## The task
Among the entries below, count each line holding the word "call". Write only the number.

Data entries
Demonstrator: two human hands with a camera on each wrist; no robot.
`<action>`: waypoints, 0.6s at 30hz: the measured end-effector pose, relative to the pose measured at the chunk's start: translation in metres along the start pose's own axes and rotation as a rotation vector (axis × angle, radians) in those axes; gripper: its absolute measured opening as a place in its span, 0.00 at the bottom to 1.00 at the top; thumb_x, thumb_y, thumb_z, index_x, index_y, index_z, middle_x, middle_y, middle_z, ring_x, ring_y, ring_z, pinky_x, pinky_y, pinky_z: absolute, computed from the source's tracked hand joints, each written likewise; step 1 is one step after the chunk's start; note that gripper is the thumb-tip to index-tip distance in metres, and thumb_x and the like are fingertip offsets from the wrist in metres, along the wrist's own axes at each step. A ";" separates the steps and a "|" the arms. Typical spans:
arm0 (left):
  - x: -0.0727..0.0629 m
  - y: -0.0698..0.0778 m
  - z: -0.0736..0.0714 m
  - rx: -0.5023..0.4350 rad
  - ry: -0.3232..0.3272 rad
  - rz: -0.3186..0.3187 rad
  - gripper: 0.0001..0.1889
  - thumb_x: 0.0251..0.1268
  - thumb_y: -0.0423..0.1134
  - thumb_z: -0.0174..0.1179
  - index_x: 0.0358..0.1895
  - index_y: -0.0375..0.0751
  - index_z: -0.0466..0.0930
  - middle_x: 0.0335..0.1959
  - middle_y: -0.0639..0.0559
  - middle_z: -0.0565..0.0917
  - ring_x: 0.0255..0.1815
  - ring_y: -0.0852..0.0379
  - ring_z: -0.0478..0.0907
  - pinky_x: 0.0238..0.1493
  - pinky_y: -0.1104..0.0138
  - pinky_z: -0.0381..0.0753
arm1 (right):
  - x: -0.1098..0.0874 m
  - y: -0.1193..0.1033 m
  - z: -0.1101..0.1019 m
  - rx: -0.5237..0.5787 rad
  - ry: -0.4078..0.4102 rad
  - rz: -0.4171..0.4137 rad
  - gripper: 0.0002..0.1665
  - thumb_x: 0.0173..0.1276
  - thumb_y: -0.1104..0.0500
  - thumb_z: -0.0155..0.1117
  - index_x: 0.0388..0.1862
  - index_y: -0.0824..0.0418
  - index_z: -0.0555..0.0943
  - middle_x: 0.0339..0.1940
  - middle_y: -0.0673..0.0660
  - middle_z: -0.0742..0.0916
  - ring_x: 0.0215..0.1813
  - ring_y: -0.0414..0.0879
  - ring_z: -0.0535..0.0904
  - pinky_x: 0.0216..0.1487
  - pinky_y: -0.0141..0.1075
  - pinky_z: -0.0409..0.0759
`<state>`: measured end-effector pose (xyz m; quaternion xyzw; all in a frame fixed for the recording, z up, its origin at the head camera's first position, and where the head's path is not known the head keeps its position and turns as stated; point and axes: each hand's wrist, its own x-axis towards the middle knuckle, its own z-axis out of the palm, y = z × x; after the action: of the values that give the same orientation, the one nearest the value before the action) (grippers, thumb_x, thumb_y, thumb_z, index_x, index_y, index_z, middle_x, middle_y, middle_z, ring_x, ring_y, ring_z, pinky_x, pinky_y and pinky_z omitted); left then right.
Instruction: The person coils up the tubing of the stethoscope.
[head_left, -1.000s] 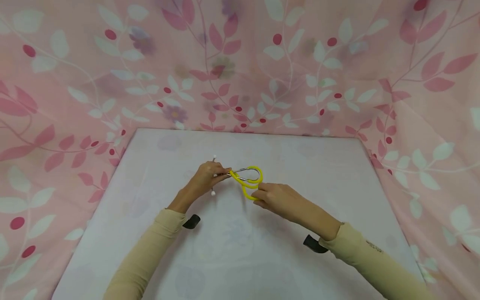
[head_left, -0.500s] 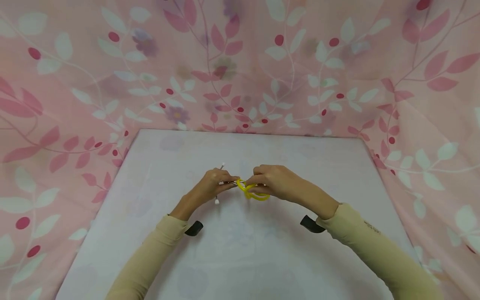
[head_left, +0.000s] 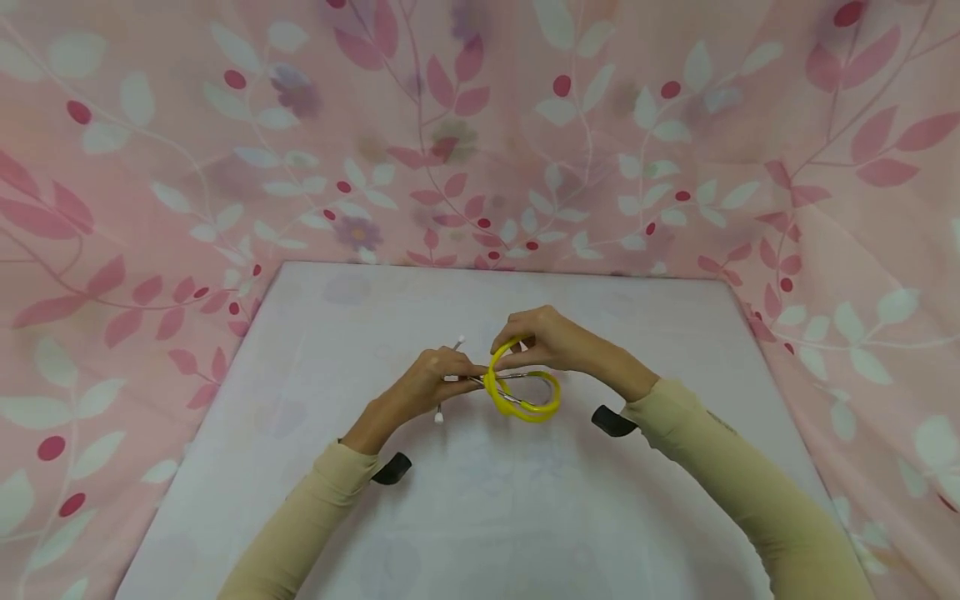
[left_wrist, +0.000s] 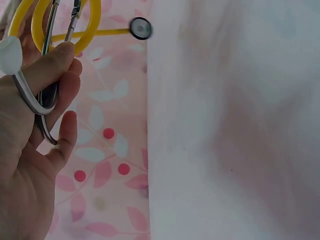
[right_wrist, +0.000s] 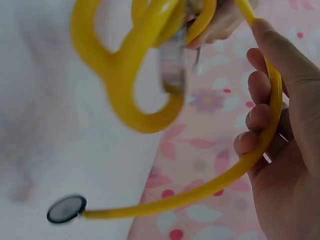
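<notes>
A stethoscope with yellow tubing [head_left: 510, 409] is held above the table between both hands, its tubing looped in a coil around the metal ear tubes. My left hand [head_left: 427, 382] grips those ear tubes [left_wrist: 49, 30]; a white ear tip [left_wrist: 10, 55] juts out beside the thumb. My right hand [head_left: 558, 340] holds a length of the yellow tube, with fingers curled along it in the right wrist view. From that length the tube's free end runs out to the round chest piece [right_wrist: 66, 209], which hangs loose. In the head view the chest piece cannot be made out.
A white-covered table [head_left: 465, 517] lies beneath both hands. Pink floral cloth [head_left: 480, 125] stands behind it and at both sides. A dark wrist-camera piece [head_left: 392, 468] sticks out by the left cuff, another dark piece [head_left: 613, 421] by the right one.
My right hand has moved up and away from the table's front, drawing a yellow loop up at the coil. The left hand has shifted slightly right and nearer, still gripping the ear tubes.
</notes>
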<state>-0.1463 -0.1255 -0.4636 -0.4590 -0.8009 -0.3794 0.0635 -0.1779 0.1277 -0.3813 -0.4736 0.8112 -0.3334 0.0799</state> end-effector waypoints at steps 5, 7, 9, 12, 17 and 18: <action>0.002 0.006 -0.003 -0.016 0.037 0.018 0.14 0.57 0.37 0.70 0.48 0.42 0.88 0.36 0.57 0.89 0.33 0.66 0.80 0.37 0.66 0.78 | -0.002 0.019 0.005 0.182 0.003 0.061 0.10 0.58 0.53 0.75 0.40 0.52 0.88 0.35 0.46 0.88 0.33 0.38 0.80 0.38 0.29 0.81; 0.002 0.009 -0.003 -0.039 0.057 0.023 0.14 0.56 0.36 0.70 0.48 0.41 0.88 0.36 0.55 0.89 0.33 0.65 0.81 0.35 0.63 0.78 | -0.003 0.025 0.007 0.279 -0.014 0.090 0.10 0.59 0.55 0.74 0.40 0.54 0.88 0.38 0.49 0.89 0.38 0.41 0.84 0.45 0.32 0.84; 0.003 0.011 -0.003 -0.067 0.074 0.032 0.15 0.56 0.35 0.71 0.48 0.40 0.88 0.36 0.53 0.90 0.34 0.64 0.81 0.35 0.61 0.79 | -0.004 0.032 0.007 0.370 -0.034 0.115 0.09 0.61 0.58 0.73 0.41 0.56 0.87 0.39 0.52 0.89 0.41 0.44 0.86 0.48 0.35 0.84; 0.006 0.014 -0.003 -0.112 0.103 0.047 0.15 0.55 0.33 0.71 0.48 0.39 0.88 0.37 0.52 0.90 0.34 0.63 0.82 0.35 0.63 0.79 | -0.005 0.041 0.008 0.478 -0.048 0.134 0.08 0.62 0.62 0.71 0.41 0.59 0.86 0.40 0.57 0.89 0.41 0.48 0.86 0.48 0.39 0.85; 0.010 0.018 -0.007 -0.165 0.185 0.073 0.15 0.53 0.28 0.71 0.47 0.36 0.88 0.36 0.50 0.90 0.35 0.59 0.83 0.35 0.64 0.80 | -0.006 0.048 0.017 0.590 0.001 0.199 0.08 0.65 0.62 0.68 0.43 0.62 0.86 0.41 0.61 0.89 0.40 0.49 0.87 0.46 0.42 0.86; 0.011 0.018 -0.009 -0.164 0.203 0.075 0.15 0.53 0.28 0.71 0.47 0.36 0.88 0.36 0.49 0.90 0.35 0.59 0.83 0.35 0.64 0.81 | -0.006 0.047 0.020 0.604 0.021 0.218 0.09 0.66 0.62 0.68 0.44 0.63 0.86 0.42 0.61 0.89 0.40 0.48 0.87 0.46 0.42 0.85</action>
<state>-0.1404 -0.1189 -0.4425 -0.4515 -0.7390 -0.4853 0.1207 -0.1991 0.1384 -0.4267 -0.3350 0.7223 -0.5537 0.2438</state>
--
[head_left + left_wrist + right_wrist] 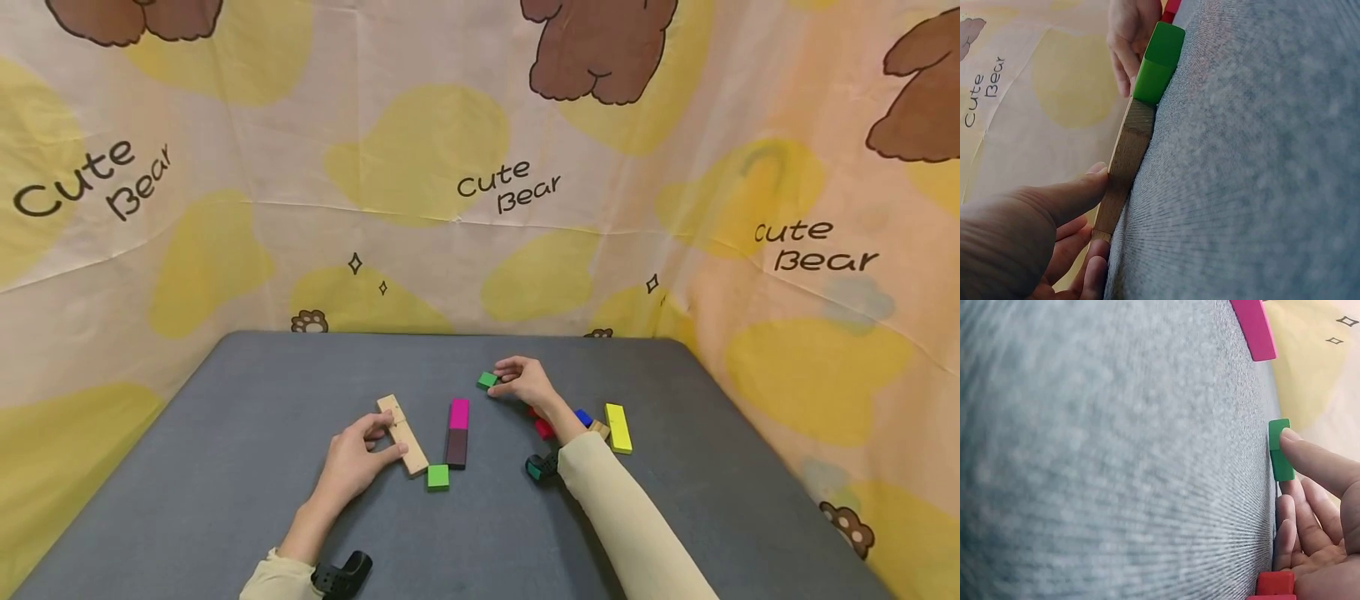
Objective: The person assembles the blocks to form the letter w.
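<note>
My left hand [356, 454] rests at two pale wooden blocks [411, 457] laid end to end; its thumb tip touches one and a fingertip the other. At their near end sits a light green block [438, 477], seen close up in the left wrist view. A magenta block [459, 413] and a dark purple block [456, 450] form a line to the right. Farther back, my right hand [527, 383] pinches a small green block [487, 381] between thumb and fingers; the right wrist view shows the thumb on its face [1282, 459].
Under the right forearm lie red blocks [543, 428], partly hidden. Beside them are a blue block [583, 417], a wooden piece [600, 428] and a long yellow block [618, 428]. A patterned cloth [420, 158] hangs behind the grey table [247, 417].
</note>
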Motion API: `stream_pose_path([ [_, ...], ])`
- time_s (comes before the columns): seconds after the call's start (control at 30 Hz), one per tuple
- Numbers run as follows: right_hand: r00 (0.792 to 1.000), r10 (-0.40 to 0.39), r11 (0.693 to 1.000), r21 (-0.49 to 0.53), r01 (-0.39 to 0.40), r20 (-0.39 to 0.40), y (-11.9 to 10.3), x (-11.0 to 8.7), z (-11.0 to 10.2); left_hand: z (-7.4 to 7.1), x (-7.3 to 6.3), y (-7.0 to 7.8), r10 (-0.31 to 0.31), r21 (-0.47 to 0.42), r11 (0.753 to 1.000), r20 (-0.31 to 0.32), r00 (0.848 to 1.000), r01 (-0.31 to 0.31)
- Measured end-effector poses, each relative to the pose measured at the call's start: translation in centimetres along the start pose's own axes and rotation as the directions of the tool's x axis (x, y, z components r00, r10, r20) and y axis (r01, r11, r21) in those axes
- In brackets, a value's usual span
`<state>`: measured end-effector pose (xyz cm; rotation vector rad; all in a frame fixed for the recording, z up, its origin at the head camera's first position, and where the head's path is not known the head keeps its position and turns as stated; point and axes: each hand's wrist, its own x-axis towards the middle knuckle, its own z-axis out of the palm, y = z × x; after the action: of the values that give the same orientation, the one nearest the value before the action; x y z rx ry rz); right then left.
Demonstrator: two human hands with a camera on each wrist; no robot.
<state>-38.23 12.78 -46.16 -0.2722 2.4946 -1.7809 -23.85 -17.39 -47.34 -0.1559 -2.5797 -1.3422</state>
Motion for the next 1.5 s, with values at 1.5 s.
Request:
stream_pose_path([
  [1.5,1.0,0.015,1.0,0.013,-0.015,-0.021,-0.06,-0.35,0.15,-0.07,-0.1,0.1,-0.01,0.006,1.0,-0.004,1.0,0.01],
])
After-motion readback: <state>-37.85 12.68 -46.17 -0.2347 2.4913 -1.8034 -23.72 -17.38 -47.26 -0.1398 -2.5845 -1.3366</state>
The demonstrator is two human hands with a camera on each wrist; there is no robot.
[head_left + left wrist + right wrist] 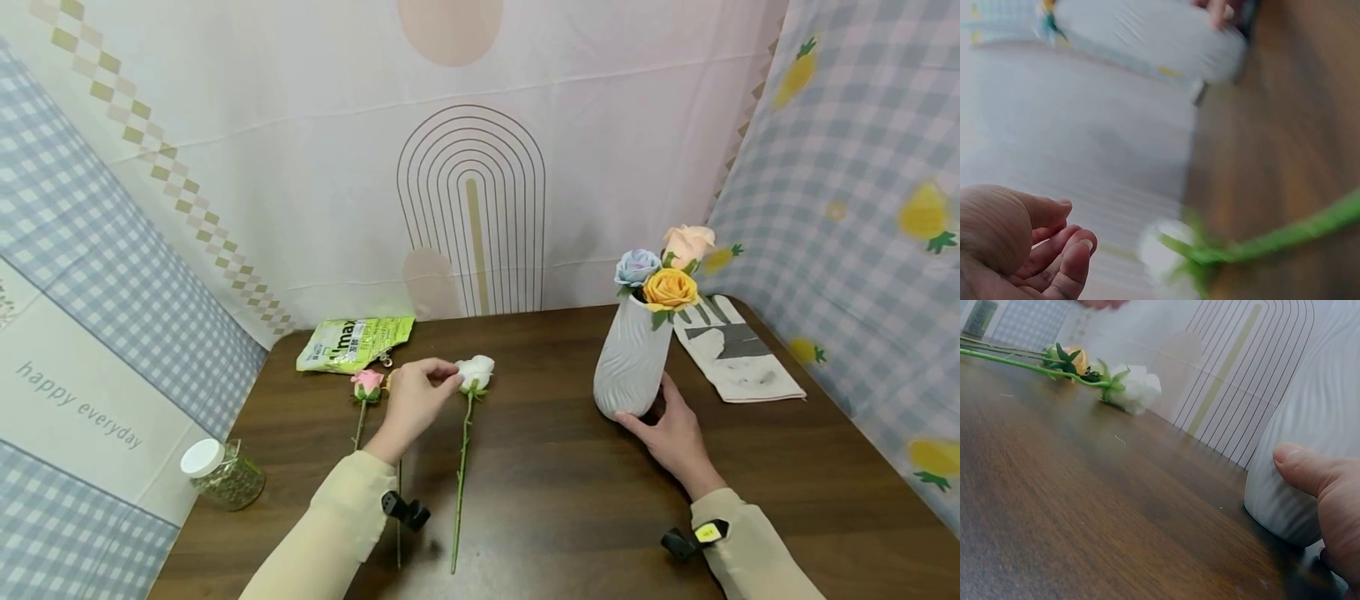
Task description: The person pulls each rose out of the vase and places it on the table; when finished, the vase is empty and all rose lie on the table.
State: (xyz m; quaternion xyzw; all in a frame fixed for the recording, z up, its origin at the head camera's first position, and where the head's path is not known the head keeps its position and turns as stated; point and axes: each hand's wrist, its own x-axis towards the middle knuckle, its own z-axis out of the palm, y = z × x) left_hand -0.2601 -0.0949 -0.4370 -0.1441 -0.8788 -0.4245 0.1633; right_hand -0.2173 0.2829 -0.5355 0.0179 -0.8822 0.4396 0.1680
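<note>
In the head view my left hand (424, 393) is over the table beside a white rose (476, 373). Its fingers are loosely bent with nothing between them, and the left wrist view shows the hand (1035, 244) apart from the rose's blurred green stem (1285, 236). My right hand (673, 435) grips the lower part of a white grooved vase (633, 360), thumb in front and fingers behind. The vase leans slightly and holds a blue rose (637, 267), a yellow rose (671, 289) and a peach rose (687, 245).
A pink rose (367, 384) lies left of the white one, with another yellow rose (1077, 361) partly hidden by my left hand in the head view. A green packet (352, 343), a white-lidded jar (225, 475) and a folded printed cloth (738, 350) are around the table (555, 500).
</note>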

## Solution for this problem
2